» Task to carry out
From the listing below, reproduce word for word the part that opens with the line containing "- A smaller" and closes with the line containing "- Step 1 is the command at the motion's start"; reproduce nothing else.
++++++
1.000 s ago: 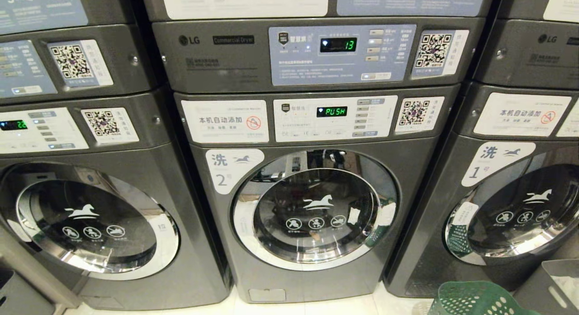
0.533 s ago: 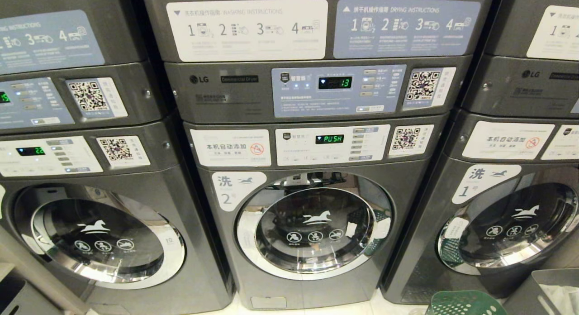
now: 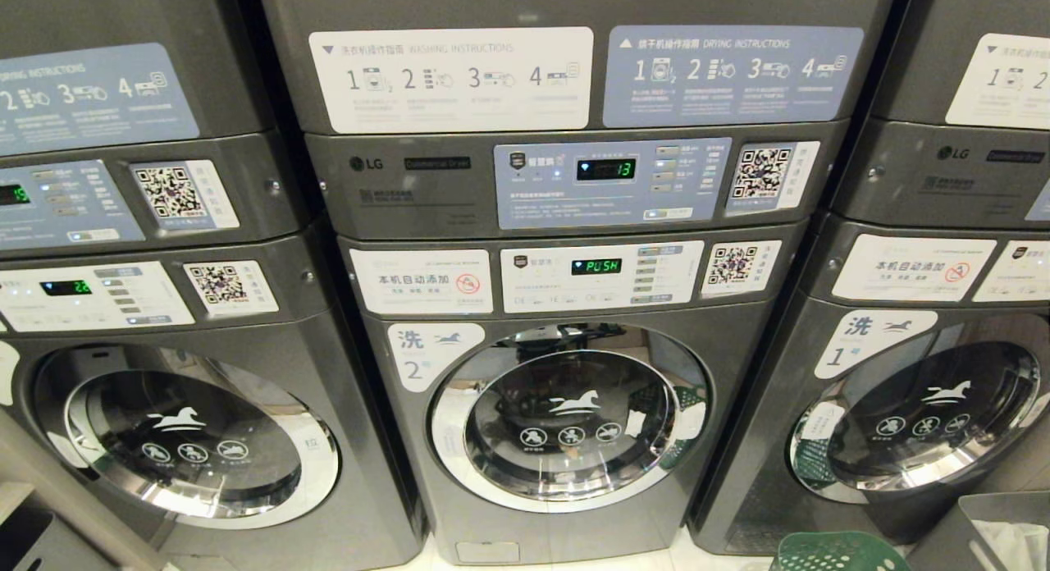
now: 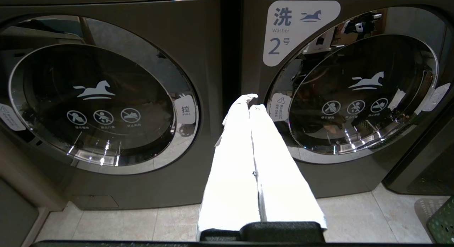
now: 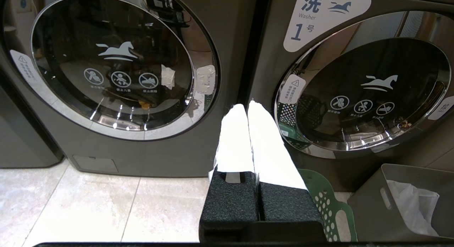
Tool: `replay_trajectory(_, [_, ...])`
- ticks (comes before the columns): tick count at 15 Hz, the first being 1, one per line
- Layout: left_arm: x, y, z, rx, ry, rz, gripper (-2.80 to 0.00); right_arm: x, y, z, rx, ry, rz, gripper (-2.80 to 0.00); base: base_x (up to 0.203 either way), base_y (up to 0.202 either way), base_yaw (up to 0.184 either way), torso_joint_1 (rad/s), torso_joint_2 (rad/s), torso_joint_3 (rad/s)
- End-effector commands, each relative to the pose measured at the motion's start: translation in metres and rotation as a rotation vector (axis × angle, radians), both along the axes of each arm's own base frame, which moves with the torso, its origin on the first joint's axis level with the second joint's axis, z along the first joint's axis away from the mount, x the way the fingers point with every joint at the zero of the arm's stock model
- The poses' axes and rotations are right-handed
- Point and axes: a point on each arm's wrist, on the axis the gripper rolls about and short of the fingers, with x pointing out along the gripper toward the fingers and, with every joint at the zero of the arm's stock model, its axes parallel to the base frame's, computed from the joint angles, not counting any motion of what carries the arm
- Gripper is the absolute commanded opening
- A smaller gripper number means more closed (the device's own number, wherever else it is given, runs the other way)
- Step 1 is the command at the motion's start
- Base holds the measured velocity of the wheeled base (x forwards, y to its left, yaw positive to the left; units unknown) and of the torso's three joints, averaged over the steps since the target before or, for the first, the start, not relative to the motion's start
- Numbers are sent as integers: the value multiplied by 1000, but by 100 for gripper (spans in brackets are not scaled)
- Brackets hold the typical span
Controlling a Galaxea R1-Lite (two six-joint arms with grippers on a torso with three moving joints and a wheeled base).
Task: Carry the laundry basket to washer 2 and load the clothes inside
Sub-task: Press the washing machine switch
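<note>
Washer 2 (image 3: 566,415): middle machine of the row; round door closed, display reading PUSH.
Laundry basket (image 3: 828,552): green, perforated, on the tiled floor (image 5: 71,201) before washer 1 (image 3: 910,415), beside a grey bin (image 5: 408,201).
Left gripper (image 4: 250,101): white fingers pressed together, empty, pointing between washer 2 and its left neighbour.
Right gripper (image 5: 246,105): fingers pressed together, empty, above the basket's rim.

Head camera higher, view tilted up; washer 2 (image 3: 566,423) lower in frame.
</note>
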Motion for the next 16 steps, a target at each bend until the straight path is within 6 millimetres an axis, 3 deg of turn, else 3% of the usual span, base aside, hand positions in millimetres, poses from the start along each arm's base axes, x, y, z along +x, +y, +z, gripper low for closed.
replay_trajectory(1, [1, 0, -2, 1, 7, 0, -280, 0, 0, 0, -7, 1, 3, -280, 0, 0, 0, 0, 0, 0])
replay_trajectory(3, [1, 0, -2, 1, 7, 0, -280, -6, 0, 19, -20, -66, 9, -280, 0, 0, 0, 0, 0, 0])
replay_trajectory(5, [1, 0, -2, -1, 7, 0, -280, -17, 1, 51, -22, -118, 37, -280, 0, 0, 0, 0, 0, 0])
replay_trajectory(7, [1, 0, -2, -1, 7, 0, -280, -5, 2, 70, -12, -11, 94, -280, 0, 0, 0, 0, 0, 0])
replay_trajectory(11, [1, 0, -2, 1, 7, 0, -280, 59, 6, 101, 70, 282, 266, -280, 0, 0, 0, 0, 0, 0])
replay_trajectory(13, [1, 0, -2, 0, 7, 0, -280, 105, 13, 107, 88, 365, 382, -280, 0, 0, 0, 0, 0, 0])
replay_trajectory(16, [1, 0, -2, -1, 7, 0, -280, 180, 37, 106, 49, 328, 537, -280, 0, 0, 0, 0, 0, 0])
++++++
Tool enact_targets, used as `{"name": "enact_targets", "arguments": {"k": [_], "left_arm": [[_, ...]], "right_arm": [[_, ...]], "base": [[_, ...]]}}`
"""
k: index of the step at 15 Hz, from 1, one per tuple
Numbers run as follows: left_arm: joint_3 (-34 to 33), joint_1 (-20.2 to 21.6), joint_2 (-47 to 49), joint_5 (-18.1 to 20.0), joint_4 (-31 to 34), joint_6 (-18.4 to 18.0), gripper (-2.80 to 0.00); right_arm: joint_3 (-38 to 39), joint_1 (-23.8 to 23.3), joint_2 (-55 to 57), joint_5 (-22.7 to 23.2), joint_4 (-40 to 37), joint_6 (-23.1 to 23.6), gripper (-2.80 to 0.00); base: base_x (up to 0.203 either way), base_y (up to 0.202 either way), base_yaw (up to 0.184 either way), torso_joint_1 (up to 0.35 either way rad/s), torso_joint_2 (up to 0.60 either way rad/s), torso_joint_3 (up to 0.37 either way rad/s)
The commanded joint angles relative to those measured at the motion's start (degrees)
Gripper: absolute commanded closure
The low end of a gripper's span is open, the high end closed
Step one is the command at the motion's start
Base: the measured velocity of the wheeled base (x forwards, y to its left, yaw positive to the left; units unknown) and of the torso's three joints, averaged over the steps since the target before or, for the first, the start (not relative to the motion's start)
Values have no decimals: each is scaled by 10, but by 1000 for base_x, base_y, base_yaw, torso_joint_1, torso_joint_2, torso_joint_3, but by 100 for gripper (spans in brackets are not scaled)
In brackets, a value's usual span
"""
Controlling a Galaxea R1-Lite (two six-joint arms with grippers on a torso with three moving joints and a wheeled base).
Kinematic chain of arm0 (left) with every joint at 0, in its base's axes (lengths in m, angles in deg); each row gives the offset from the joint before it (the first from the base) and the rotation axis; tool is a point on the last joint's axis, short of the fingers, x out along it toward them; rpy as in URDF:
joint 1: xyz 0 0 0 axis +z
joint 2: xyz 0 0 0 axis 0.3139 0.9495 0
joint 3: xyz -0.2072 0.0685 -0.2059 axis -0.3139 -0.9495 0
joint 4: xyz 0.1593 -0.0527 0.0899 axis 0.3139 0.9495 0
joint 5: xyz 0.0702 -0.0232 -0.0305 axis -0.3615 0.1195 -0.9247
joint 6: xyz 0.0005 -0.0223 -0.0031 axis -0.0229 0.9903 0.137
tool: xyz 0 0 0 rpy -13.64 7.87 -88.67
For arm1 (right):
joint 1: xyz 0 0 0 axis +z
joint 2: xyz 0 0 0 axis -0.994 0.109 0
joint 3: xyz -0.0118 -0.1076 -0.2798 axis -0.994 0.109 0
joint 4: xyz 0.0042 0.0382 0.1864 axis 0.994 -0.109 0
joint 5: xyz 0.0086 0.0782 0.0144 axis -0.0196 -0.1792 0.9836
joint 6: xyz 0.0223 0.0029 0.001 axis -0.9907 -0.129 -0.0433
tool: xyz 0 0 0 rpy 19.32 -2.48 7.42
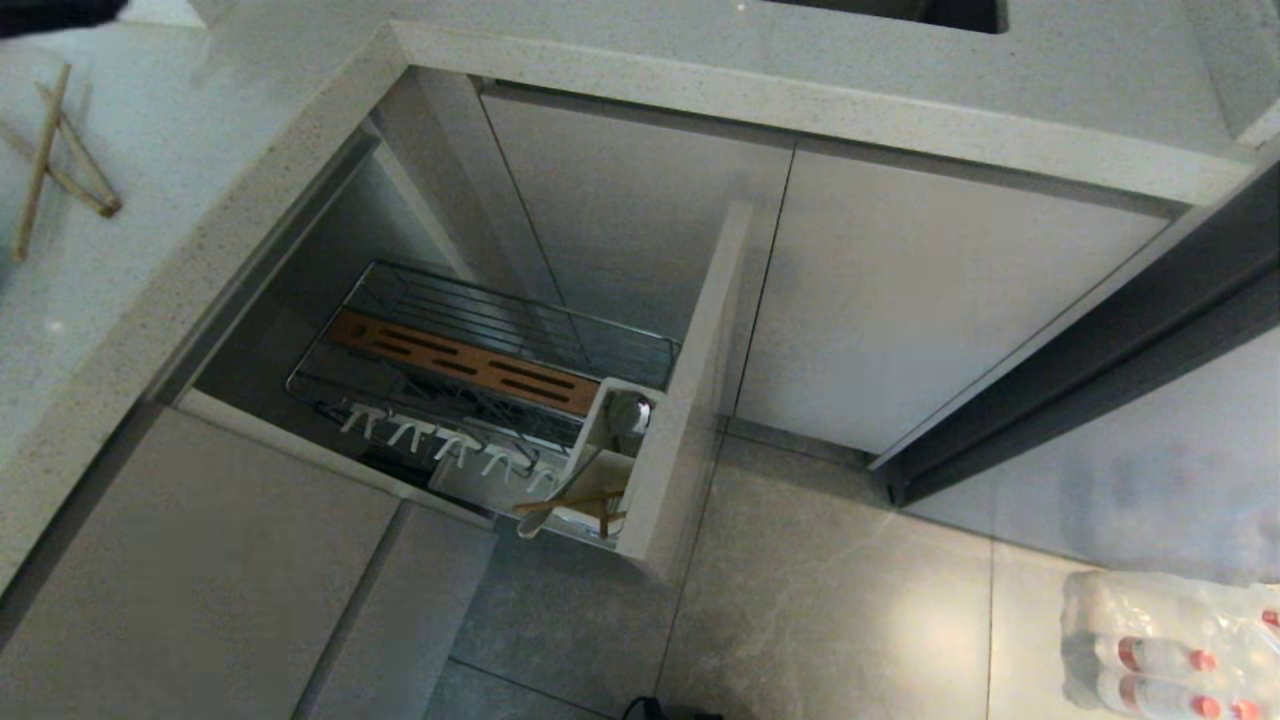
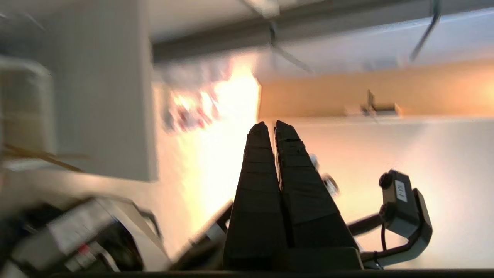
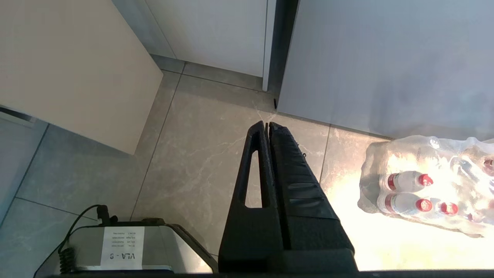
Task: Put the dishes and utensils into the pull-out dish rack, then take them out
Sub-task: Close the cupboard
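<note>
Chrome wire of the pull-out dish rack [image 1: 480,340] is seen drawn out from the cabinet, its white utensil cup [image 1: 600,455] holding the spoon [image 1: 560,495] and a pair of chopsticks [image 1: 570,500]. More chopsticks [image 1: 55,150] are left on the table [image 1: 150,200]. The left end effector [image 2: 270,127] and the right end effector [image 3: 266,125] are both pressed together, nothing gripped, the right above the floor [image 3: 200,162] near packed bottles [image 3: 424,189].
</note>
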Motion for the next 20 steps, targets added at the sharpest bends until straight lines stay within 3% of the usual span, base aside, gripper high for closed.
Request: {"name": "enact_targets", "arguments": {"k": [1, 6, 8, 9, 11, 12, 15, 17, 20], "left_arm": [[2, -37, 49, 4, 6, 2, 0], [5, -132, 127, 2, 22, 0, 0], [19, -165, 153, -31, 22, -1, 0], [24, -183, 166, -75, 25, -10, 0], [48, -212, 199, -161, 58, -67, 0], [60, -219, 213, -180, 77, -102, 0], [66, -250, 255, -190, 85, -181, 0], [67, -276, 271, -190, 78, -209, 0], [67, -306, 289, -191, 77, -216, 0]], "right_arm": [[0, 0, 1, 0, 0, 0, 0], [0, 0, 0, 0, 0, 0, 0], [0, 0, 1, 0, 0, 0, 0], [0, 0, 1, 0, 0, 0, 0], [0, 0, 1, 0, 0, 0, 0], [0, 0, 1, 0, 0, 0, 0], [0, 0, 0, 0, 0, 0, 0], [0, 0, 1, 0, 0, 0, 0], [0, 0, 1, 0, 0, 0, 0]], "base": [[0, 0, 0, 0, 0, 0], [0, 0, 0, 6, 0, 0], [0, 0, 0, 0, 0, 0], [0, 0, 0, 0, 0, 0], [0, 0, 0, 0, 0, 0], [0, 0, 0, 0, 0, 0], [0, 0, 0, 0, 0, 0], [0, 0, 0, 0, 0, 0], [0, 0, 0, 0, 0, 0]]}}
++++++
» Exercise result
- A smaller gripper number means more closed (the device's own number, wherever else it is given, runs the other way)
- Step 1 is the command at the motion's start

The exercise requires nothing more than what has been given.